▶ [DATA BLOCK]
- - -
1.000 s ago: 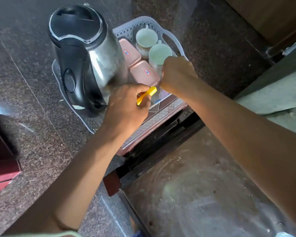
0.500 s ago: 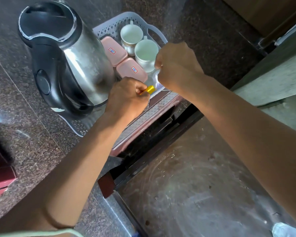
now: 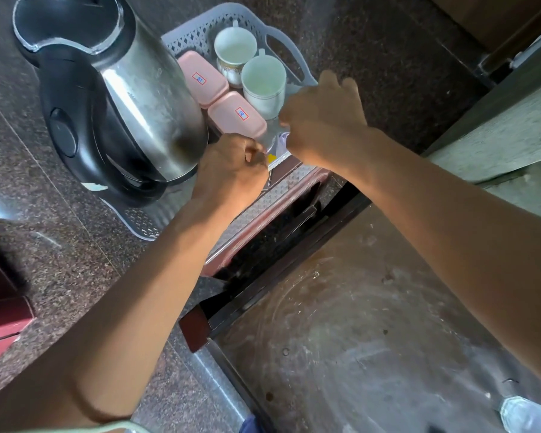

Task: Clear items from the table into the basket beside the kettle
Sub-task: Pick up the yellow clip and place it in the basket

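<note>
Fingers of the left hand (image 3: pixel 231 170) are curling into a tight fist at frame centre, pinching something with a small yellow piece (image 3: pixel 271 158) peeking out beside the knuckles. Sitting in the upper left is the steel kettle (image 3: pixel 116 98), touching that hand's back. Moving right, the pale basket (image 3: pixel 200 32) is holding two pink boxes (image 3: pixel 219 95) and two white cups (image 3: pixel 250 67). Right of centre, the right hand (image 3: pixel 322 120) is hovering over the basket's near corner, fingers bunched closed around a clear plastic bag (image 3: pixel 278 145). Filling the lower right is the scuffed metal table (image 3: pixel 372 339).
</note>
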`<action>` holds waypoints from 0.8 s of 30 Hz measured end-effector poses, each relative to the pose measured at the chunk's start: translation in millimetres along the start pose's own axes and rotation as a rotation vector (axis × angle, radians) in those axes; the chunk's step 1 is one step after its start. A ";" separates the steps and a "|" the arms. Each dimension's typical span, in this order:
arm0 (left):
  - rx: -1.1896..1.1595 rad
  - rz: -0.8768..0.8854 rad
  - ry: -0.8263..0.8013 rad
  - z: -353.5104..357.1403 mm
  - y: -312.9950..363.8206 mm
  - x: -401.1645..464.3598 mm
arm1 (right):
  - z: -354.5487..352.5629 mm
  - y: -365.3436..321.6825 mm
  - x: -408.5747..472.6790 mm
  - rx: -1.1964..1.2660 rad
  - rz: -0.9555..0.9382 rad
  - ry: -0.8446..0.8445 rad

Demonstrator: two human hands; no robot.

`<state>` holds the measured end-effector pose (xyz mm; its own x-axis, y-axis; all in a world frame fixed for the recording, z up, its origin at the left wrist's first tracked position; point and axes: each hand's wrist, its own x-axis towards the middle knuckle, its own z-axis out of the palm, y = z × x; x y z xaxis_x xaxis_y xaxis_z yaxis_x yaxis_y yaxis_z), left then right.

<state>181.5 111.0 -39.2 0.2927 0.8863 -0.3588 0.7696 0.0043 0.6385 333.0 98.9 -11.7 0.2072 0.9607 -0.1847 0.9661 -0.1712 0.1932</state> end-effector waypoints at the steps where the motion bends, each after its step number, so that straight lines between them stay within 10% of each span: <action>1: 0.001 -0.002 0.002 0.0 -0.5 -0.6 | 0.1 -0.6 0.6 0.006 -0.009 0.013; 14: 0.106 0.056 0.005 -3.5 -2.3 -20.6 | -1.2 -1.9 -7.3 0.085 -0.015 0.024; 24: 0.039 0.415 0.125 11.6 6.4 -102.7 | -4.2 10.2 -108.7 0.466 0.125 0.276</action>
<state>163.0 14.7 -6.1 0.5129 0.8584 0.0095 0.6225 -0.3795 0.6844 319.8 -6.4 14.4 0.3373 0.9377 0.0838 0.9156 -0.3061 -0.2606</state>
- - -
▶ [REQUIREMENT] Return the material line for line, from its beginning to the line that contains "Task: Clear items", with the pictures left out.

▶ [EXERCISE RESULT]
1.000 s ago: 
0.500 s ago: 
now: 

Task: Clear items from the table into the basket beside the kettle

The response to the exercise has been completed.